**TASK OBJECTIVE**
Every entry should be repeated exactly. Omit the pictures.

**SOURCE DATA**

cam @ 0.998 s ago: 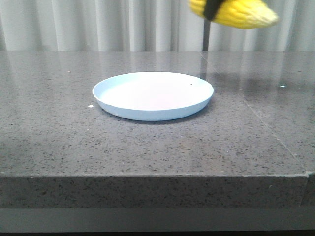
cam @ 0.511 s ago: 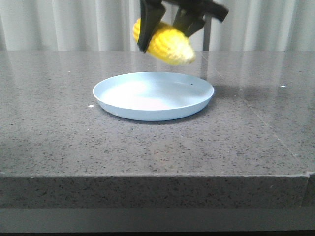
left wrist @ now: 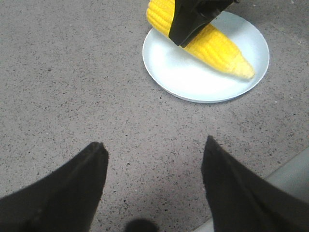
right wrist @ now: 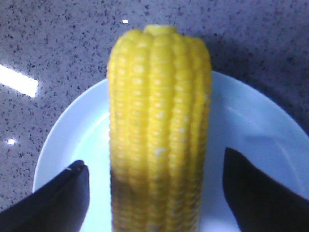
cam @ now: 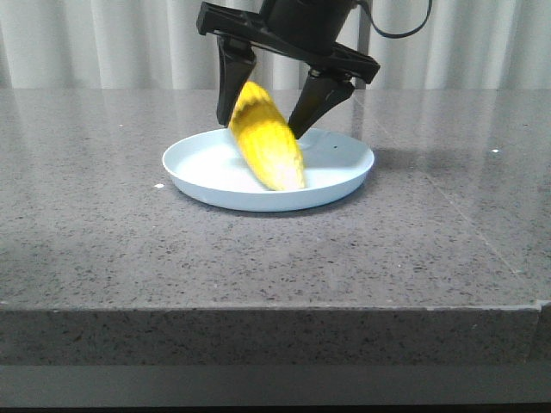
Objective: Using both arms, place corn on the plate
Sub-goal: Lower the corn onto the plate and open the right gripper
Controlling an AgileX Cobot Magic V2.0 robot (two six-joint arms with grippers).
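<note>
The yellow corn (cam: 265, 146) leans steeply over the pale blue plate (cam: 349, 157), its paler tip down near the plate's front. My right gripper (cam: 261, 127) hangs above the plate, open. Its fingers straddle the cob's upper end with a gap on each side. In the right wrist view the corn (right wrist: 159, 111) stands between the spread fingers of the right gripper (right wrist: 153, 158), over the plate (right wrist: 256, 130). My left gripper (left wrist: 154, 142) is open over bare table, well short of the plate (left wrist: 188, 79) and the corn (left wrist: 219, 48). It holds nothing.
The plate sits mid-table on a dark grey speckled stone top (cam: 103, 224). The table's front edge (cam: 258, 308) runs across below. A pale curtain (cam: 103, 43) hangs behind the table.
The right arm carried the corn from the upper right down and left over the plate. Its jaws have opened, and the corn now tilts tip-down onto the plate.
</note>
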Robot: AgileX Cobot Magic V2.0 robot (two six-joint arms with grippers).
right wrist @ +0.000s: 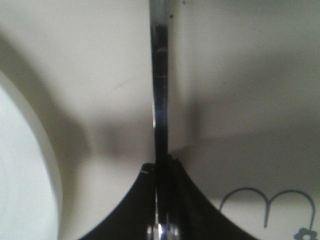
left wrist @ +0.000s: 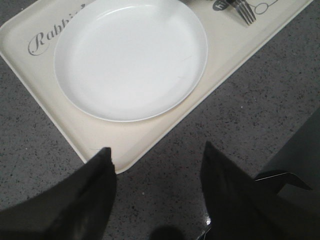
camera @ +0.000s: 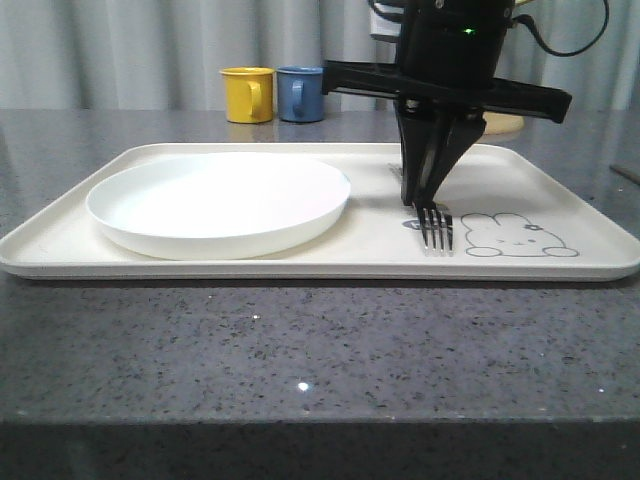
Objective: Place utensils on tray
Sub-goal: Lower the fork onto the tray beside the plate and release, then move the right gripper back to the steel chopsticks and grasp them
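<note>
A silver fork [camera: 435,230] is low over the cream tray [camera: 560,268], its tines pointing at the front rim, just left of the rabbit drawing. My right gripper [camera: 425,195] is shut on its handle from above. In the right wrist view the handle [right wrist: 160,100] runs straight out from the closed right gripper [right wrist: 162,167] over the tray [right wrist: 240,65]. The white plate [camera: 220,200] lies on the tray's left half. My left gripper [left wrist: 156,148] hangs open and empty over the bare table, off the tray's corner [left wrist: 90,142], with the plate [left wrist: 131,57] and fork tines [left wrist: 244,11] beyond.
A yellow mug [camera: 248,94] and a blue mug [camera: 301,93] stand on the grey speckled table [camera: 300,370] behind the tray. A pale object [camera: 505,125] sits behind the right arm. A dark block [left wrist: 295,155] lies beside the left gripper.
</note>
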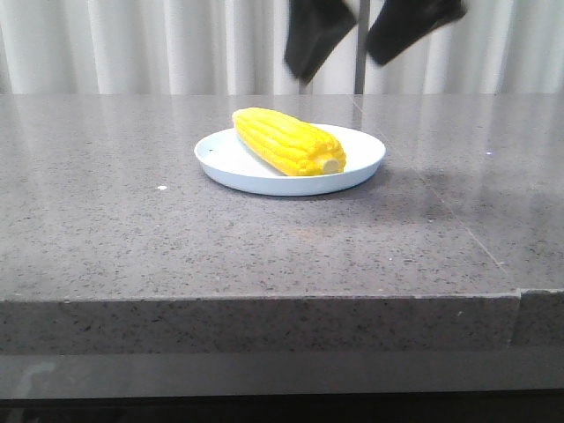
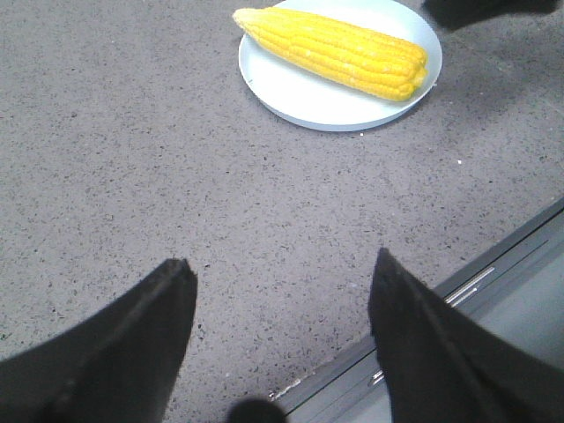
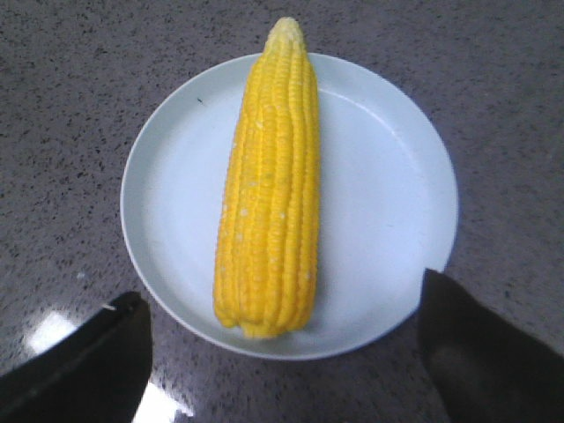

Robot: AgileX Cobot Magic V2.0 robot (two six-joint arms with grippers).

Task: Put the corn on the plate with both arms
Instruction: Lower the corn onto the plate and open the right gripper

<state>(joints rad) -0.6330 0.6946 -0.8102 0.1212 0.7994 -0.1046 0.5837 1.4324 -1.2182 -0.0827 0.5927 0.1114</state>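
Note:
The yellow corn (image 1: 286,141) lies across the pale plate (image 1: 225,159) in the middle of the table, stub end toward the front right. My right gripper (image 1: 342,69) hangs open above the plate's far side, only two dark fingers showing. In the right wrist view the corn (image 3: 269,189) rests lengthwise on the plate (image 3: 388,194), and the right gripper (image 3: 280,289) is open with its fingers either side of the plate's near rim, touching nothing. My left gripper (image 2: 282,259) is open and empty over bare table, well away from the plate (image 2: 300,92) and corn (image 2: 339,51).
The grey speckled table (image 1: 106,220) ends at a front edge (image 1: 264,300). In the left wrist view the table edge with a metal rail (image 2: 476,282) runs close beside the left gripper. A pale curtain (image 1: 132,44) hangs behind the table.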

**EXERCISE SOLUTION**
cam @ 0.998 s ago: 
cam @ 0.511 s ago: 
left wrist @ now: 
right wrist @ now: 
cam @ now: 
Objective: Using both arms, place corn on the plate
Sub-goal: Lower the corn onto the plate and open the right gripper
Controlling an AgileX Cobot Magic V2.0 robot (two six-joint arms with grippers).
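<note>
The yellow corn (cam: 265, 146) leans steeply over the pale blue plate (cam: 349, 157), its paler tip down near the plate's front. My right gripper (cam: 261, 127) hangs above the plate, open. Its fingers straddle the cob's upper end with a gap on each side. In the right wrist view the corn (right wrist: 159, 111) stands between the spread fingers of the right gripper (right wrist: 153, 158), over the plate (right wrist: 256, 130). My left gripper (left wrist: 154, 142) is open over bare table, well short of the plate (left wrist: 188, 79) and the corn (left wrist: 219, 48). It holds nothing.
The plate sits mid-table on a dark grey speckled stone top (cam: 103, 224). The table's front edge (cam: 258, 308) runs across below. A pale curtain (cam: 103, 43) hangs behind the table.
The right arm carried the corn from the upper right down and left over the plate. Its jaws have opened, and the corn now tilts tip-down onto the plate.
</note>
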Robot: AgileX Cobot Magic V2.0 robot (two six-joint arms with grippers).
right wrist @ +0.000s: 
left wrist @ +0.000s: 
camera @ +0.000s: 
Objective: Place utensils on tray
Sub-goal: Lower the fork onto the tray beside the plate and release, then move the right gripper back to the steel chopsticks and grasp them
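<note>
A silver fork [camera: 435,230] is low over the cream tray [camera: 560,268], its tines pointing at the front rim, just left of the rabbit drawing. My right gripper [camera: 425,195] is shut on its handle from above. In the right wrist view the handle [right wrist: 160,100] runs straight out from the closed right gripper [right wrist: 162,167] over the tray [right wrist: 240,65]. The white plate [camera: 220,200] lies on the tray's left half. My left gripper [left wrist: 156,148] hangs open and empty over the bare table, off the tray's corner [left wrist: 90,142], with the plate [left wrist: 131,57] and fork tines [left wrist: 244,11] beyond.
A yellow mug [camera: 248,94] and a blue mug [camera: 301,93] stand on the grey speckled table [camera: 300,370] behind the tray. A pale object [camera: 505,125] sits behind the right arm. A dark block [left wrist: 295,155] lies beside the left gripper.
</note>
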
Robot: AgileX Cobot Magic V2.0 robot (two six-joint arms with grippers).

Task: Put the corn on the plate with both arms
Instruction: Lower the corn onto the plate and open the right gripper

<state>(joints rad) -0.6330 0.6946 -0.8102 0.1212 0.7994 -0.1046 0.5837 1.4324 -1.2182 -0.0827 0.5927 0.1114</state>
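Note:
The yellow corn (image 1: 286,141) lies across the pale plate (image 1: 225,159) in the middle of the table, stub end toward the front right. My right gripper (image 1: 342,69) hangs open above the plate's far side, only two dark fingers showing. In the right wrist view the corn (image 3: 269,189) rests lengthwise on the plate (image 3: 388,194), and the right gripper (image 3: 280,289) is open with its fingers either side of the plate's near rim, touching nothing. My left gripper (image 2: 282,259) is open and empty over bare table, well away from the plate (image 2: 300,92) and corn (image 2: 339,51).
The grey speckled table (image 1: 106,220) ends at a front edge (image 1: 264,300). In the left wrist view the table edge with a metal rail (image 2: 476,282) runs close beside the left gripper. A pale curtain (image 1: 132,44) hangs behind the table.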

Nothing remains to be added to the exercise.